Choc politique en Allemagne: le "cordon sanitaire" face à l'extrême droite s'effiloche
Un tabou est tombé: les conservateurs allemands et l'extrême-droite ont allié leurs voix mercredi pour faire adopter ensemble de justesse à la chambre des députés un texte visant à durcir la politique migratoire du pays, à quelques semaines d'élections législatives.
La motion, qui n'est pas contraignante mais a une haute valeur symbolique, a été proposée par les conservateurs, favoris des sondages pour le scrutin du 23 février, et soutenue par l'Alternative pour l'Allemagne (AfD, extrême droite), sans qui le texte n'aurait pu être adopté.
Il a recueilli 348 votes positifs, 345 contre et 10 abstentions.
La motion demande notamment que l'Allemagne refoule à la frontière tous les étrangers non munis de document d'entrée en règle, y compris les demandeurs d'asile.
Le texte a été déposé après une agression au couteau il y a une semaine imputée à un Afghan en situation irrégulière, qui a fait deux morts, dont un enfant de 2 ans, et a ébranlé l'opinion allemande.
En associant en toute connaissance de cause leurs voix à l'extrême droite de l'AfD sur ce texte, les conservateurs CDU/CSU - le parti de l'ancienne chancelière Angela Merkel (2005-2021) - ont brisé un tabou au niveau national, le jour même où le Bundestag a commémoré les 80 ans de la libération du camp d'extermination nazi d'Auschwitz (Pologne) et s'est recueilli à la mémoire des victimes du IIIe Reich.
Depuis la Deuxième guerre mondiale, les partis modérés traditionnels ont toujours exclu jusqu'ici une coopération avec l'extrême droite au niveau fédéral, maintenant ce qu'ils qualifiaient de "cordon sanitaire".
Le parti social-démocrate du chancelier Olaf Scholz a immédiatement parlé d'une "césure".
Les conservateurs de la CDU/CSU se sont "retirés du centre politique de cette assemblée", a déploré le chef de leur groupe parlementaire, Rolf Münzenich.
- "Une nouvelle ère commence" -
Sur les bancs de l'extrême droite au contraire, c'était la jubilation.

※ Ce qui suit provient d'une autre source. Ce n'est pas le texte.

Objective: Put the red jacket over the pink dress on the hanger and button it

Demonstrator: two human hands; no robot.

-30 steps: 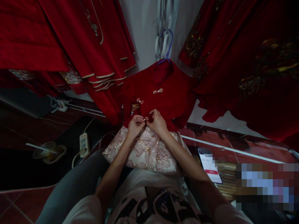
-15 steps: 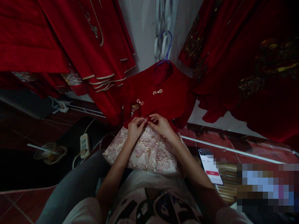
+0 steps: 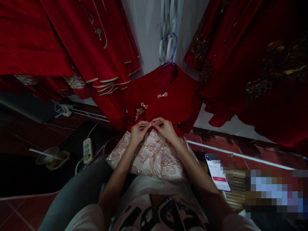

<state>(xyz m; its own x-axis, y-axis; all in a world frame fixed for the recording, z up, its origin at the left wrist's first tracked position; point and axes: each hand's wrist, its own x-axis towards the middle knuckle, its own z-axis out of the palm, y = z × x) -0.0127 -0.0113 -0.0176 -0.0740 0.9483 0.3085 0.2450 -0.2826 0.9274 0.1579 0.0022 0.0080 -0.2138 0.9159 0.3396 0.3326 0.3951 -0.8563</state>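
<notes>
A red velvet garment (image 3: 168,96) hangs on a purple hanger (image 3: 171,48) in front of me, above a pale pink and gold brocade skirt (image 3: 154,157) that spreads over my lap. My left hand (image 3: 137,131) and my right hand (image 3: 165,128) meet at the garment's lower front edge, both pinched on a small pearl clasp (image 3: 151,123). Two more pearl clasps (image 3: 162,95) (image 3: 143,105) sit higher on the red cloth, with a gold tassel ornament (image 3: 139,111) beside the lower one.
Red embroidered garments (image 3: 72,48) hang left and more (image 3: 252,64) hang right. On the dark floor at left lie a white power strip (image 3: 87,149) and a plastic cup with a straw (image 3: 51,157). A lit phone (image 3: 218,173) rests at right near my arm.
My right hand has turned and drawn in slightly, its fingers now pinching the clasp from the right. The left hand stays on it. The view has barely shifted.
</notes>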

"C'est vraiment un moment historique", a déclaré le député Bernd Baumann. "Une nouvelle ère commence ici et maintenant" et cette ère sera menée par l'AfD, a-t-il ajouté.
Le chef des conservateurs Friedrich Merz, favori des sondages pour la chancellerie, a minimisé la portée du vote: "Je ne cherche pas d'autres majorités dans ce Bundestag que celles qui se trouvent au centre démocratique de notre parlement", a-t-il assuré.

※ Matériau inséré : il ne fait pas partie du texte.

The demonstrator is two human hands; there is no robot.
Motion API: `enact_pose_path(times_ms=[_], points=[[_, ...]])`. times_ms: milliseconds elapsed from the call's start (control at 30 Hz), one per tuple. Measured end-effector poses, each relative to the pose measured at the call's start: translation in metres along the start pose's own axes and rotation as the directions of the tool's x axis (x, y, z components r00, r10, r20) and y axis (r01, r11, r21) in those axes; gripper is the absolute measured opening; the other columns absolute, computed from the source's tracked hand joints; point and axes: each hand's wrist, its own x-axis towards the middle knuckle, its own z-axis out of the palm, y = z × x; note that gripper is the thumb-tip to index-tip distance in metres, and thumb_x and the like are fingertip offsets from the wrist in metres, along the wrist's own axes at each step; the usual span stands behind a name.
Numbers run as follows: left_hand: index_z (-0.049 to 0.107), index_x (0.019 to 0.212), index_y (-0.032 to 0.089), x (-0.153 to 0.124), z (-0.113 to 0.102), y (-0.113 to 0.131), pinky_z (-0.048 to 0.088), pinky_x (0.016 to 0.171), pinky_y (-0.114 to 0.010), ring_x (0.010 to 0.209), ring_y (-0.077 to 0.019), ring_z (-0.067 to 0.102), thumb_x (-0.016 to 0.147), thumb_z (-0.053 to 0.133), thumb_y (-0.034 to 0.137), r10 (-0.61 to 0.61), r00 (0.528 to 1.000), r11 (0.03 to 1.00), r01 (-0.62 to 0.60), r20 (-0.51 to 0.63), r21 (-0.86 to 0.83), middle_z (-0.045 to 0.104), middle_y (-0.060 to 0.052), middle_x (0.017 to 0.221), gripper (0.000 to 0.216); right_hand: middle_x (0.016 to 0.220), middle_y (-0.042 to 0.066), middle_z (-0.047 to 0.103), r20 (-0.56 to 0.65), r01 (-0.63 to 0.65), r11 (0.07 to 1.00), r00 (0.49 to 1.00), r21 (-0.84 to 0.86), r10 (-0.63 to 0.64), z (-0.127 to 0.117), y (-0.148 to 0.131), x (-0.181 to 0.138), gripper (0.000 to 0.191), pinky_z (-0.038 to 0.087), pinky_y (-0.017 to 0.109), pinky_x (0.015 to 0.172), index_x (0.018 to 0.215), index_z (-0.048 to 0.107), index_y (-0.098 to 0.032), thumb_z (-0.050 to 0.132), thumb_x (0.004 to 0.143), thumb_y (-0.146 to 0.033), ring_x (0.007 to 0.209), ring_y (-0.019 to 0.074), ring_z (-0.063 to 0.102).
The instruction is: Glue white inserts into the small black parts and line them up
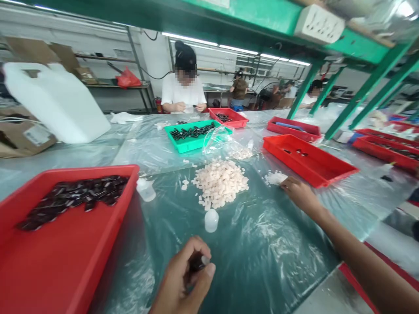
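The left hand [183,279] has its fingers closed on a dark part [197,263]. A cap [211,220] stands just beyond them, with the big pile [221,182] farther out. The right hand [299,194] has its fingertips at the small pile [274,177], and its grip cannot be told. A red tray [65,261] sits left of the left fingers.

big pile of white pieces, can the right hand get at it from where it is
Probably yes: the right hand rests by the small pile, and only bare plastic sheet lies between it and the big pile.
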Motion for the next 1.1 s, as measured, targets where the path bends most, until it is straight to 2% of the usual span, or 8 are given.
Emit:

Si une telle majorité n'a pas été atteinte mercredi, "je le regrette", a-t-il plaidé, après avoir toutefois dit être prêt à faire passer son texte grâce au soutien si nécessaire de l'AfD.
Vendredi, cet épisode connaîtra son deuxième acte, lorsque les conservateurs soumettront au vote des députés une proposition de loi limitant l'immigration et étendant les pouvoirs de police.

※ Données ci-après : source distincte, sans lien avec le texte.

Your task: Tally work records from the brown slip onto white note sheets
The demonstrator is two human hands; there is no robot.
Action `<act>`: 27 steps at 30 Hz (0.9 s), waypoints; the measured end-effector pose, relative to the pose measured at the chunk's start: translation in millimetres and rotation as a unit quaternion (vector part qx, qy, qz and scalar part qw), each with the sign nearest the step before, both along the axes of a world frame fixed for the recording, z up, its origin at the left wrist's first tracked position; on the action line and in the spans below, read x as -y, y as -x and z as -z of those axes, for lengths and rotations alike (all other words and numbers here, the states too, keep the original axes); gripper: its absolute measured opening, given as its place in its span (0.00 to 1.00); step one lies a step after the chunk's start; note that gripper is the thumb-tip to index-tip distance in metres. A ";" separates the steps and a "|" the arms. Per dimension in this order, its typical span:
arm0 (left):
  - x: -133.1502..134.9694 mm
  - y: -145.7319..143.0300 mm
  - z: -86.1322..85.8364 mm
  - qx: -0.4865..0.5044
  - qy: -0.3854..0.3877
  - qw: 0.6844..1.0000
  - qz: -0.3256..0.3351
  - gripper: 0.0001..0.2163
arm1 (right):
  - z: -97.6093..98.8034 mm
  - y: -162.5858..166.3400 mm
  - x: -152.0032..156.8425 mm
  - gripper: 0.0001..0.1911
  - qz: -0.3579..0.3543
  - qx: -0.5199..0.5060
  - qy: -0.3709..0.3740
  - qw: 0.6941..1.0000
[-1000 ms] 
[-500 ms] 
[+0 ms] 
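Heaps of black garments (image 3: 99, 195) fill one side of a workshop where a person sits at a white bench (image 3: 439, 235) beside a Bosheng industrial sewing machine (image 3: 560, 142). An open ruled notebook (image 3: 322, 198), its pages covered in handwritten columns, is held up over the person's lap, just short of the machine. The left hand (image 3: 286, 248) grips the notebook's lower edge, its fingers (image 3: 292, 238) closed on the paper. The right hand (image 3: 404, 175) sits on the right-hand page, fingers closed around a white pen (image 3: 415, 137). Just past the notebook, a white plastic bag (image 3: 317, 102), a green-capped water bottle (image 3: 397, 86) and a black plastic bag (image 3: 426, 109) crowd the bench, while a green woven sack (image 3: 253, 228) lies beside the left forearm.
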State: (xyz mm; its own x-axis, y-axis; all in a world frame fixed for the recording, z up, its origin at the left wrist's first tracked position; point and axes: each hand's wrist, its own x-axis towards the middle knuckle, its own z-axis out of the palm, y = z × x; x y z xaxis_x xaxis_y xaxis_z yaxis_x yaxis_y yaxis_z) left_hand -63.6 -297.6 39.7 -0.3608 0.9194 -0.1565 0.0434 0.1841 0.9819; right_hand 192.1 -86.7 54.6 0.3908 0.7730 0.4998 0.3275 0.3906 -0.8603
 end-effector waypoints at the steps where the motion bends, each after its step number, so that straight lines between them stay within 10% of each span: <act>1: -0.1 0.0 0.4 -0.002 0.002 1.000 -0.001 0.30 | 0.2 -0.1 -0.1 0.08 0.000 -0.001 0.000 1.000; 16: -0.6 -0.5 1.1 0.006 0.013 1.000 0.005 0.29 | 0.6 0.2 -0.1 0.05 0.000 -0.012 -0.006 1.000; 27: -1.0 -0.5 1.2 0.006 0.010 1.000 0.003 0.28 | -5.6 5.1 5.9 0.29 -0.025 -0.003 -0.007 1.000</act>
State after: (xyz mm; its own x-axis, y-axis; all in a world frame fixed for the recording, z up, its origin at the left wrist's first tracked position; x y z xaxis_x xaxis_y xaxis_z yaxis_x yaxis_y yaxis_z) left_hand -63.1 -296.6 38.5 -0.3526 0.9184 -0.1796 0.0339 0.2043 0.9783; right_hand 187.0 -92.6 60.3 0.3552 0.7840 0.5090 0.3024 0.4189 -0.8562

Avant le vote, le chancelier Olaf Scholz s'est inquiété mercredi d'une alliance "impardonnable" entre l'opposition conservatrice allemande et l'extrême droite. "Depuis la fondation de la République fédérale d'Allemagne il y a plus de 75 ans, il y a toujours eu un consensus clair de tous les démocrates dans nos parlements: nous ne faisons pas cause commune avec l'extrême droite", a-t-il dit.
- "Série d'attaques meurtrières" -
Les conservateurs affirment ne chercher aucune alliance à dessein avec l'AfD.
Friedrich Merz dit vouloir avant tout tourner définitivement la page de la politique d'accueil en vigueur depuis 10 ans dans le pays, qu'il juge laxiste.
Plus d'un million de Syriens et d'Afghans avaient trouvé refuge dans la première économie européenne en 2015 et 2016 sous le gouvernement d'Angela Merkel.
L'agression au couteau à Aschaffenbourg (sud), au centre des débats, a définitivement ancré l'immigration au coeur de la campagne, éclipsant les autres sujets.
Elle fait suite à d'autres actes de violences impliquant des étrangers ces dernier mois, avec notamment une attaque à la voiture-bélier sur le marché de Noël de Magdebourg (centre) qui a fait six morts en décembre, et une autre au couteau à Solingen l'été dernier, où trois personnes avaient péri.
Ce climat profite à l'AfD, créditée d'environ 20% des intentions de vote - deux fois plus que lors du précédent scrutin en 2021. Le parti reste loin derrière les conservateurs, qui rassembleraient 30% des voix, mais devant le SPD d'Olaf Scholz (15%) et les Verts (13%).